Over the course of three centuries, more than 150 composers have used it in their works. The first publications of this theme date from the middle of the 17th century, but it is probably much older. Plays of the renaissance theatre in Portugal, including works by Gil Vicente, mention the folia as a dance performed by shepherds or peasants. The Portuguese origin is recorded in the 1577 treatise De musica libri septem by Francisco de Salinas.[8]
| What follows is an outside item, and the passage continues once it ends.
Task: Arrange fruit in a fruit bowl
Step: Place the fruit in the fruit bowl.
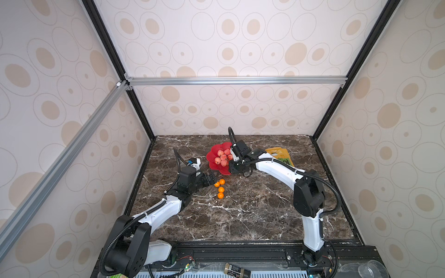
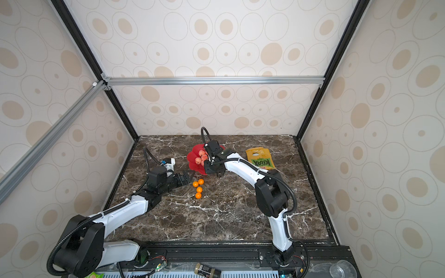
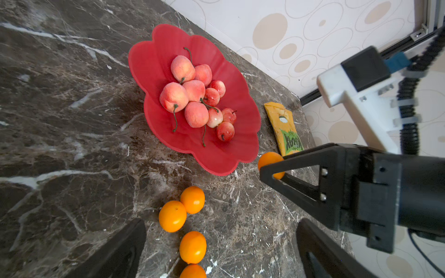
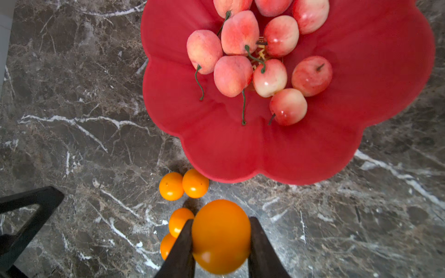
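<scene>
Right fingers (image 4: 181, 250) are clamping one smooth round orange fruit (image 4: 221, 237). Four loose orange fruits (image 4: 195, 183) are lying on marble bench (image 4: 72, 108) between them and glossy red scalloped bowl (image 4: 289, 156) holding pink peach-like fruits (image 4: 232, 75). Left fingers (image 3: 115, 255) are gaping, empty.

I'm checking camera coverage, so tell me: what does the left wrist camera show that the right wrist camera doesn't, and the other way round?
Only the left wrist view shows the yellow snack bag and the right gripper seen from the side. Only the right wrist view shows the gold mark at the bowl's centre, and both fingers pinching the held orange fruit. Both show the red bowl with its pink fruits, and four orange fruits loose on the marble table.
</scene>
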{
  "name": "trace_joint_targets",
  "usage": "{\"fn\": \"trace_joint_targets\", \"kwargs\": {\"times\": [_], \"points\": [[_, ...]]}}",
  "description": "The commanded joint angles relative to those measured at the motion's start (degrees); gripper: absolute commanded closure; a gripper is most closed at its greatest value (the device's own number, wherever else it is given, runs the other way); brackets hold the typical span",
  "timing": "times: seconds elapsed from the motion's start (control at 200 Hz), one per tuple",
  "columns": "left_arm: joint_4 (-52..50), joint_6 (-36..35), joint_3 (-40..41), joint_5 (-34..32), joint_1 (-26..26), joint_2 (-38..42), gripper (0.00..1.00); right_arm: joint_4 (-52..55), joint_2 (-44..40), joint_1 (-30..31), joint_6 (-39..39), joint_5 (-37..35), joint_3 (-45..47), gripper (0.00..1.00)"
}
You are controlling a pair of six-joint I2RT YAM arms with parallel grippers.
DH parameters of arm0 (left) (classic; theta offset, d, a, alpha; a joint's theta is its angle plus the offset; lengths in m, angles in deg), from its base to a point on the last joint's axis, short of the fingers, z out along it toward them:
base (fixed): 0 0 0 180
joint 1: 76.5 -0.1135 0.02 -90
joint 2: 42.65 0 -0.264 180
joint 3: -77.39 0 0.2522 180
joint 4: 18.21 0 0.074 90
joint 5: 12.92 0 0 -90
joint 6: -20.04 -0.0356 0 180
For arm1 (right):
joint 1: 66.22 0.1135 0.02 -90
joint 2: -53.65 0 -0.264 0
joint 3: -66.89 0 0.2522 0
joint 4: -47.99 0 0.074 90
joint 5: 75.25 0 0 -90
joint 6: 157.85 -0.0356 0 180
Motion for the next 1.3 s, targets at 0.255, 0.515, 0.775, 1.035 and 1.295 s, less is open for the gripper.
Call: {"fn": "trace_joint_targets", "kwargs": {"times": [0.255, 0.515, 0.775, 1.035, 1.295], "points": [[3.3, 2.0, -7.3, 2.4, -2.1, -7.7, 0.02, 9.0, 13.1, -1.0, 2.2, -1.1, -17.4, 0.71], [8.3, 3.5, -5.6, 2.9, -3.6, -8.3, 0.02, 11.7, 19.8, -1.4, 2.4, -1.5, -25.4, 0.72], [9.1, 2.7, -5.8, 4.9, -4.1, -9.8, 0.02, 13.4, 22.9, -1.6, 3.6, -4.3, -28.6, 0.72], [8.6, 0.2, -6.7, 7.2, -4.2, -10.6, 0.02, 14.3, 25.4, -1.9, 4.2, -4.8, -31.8, 0.72], [8.6, -0.5, -6.6, 7.6, -4.2, -10.8, 0.02, 14.4, 26.8, -1.9, 4.5, -5.2, -32.6, 0.72]]}}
Jean-Baptiste Lully, along with Philidor l'aîné[1] in 1672, Arcangelo Corelli in 1700, Marin Marais in 1701, Alessandro Scarlatti in 1710, Antonio Vivaldi in his Opus 1 No. 12 of 1705, Francesco Geminiani in his Concerto Grosso No. 12 (which was, in fact, part of a collection of direct transcriptions of Corelli's violin sonatas), George Frideric Handel in the Sarabande of his Keyboard Suite in D minor HWV 437 of 1727, and Johann Sebastian Bach in his Peasants' Cantata of 1742 are considered to highlight this "later" folia repeating theme in a brilliant way. C. P. E. Bach composed a set of 12 variations for keyboard on the tune (H.263). Antonio Salieri's 26 Variations on La Folia, for orchestra, written towards the end of his career, is one of his finest works. Henry Purcell, in: The Fairy-Queen, first played in 1692, included a tune with resemblances to the Francesco Geminiani/Arcangelo Corelli: Concerto Grosso n 12; the 12 Corelli concerts were published in 1714, although a 1681 reference exists from Georg Muffat about having heard the compositions of this "Italian Violin Orpheus" "with extreme pleasure and full of admiration".
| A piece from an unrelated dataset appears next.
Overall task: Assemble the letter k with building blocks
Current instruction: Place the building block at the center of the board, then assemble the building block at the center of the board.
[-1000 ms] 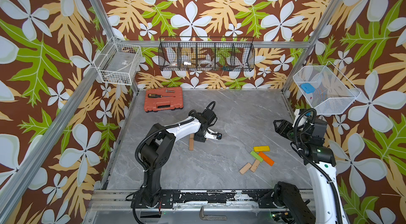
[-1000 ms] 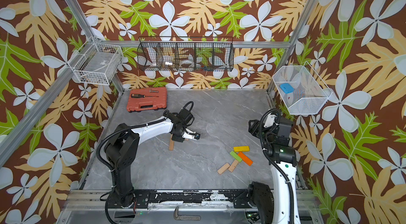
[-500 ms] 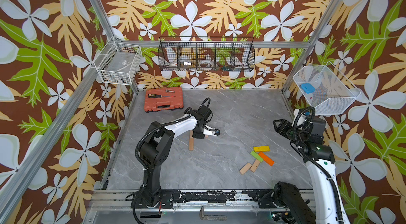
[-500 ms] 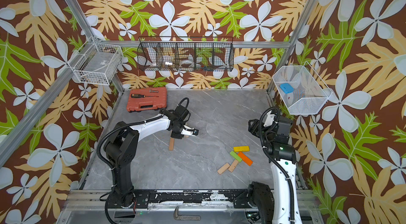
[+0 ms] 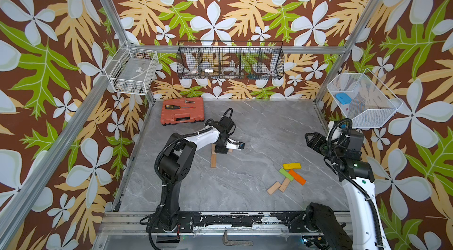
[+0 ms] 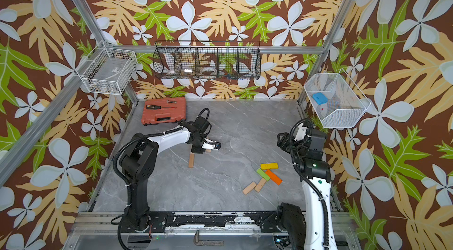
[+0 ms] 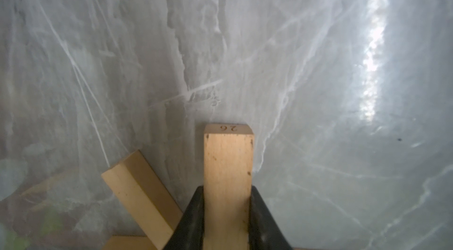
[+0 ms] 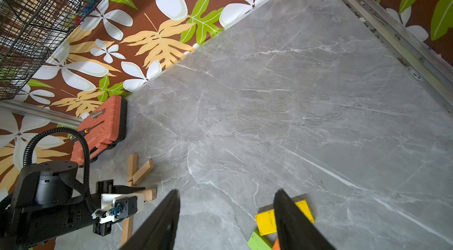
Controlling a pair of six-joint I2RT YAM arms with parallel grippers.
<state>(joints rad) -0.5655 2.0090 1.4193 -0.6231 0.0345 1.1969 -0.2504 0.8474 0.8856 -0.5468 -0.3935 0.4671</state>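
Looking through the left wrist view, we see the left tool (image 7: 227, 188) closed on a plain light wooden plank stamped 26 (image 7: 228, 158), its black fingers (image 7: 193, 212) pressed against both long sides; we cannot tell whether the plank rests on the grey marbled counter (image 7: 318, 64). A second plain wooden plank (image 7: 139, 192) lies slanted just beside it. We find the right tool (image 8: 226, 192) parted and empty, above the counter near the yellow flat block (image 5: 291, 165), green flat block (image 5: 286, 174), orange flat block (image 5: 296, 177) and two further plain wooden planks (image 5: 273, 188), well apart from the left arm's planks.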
In the 19th century, the Act I ballet of Les Abencérages (1813) by Luigi Cherubini is based on the Folia, Franz Liszt included a version of the Folia in his Rhapsodie Espagnole, and Ludwig van Beethoven quoted it briefly in the second movement of his Fifth Symphony.

La Folia once again regained composers' interest during the 1930s with Sergei Rachmaninov in his Variations on a theme by Corelli in 1931 and Manuel María Ponce and his Variations on "Spanish Folia" and Fugue for guitar.

The Folia melody has also influenced Scandinavian folk music. It is said[who?] that around half of the old Swedish tunes are based on La Folia. It is possible to recognize a common structure in many Swedish folk tunes, and it is similar to the Folia structure. Old folk tunes (19th century or older) which do not have this structure often come from parts of Sweden with little influences from upper classes or other countries.[dubious ] "Sinclairvisan" is set to the tune, as is "Välment sorgesyn", no. 5b from Carl Michael Bellman's Songs of Fredman.[9]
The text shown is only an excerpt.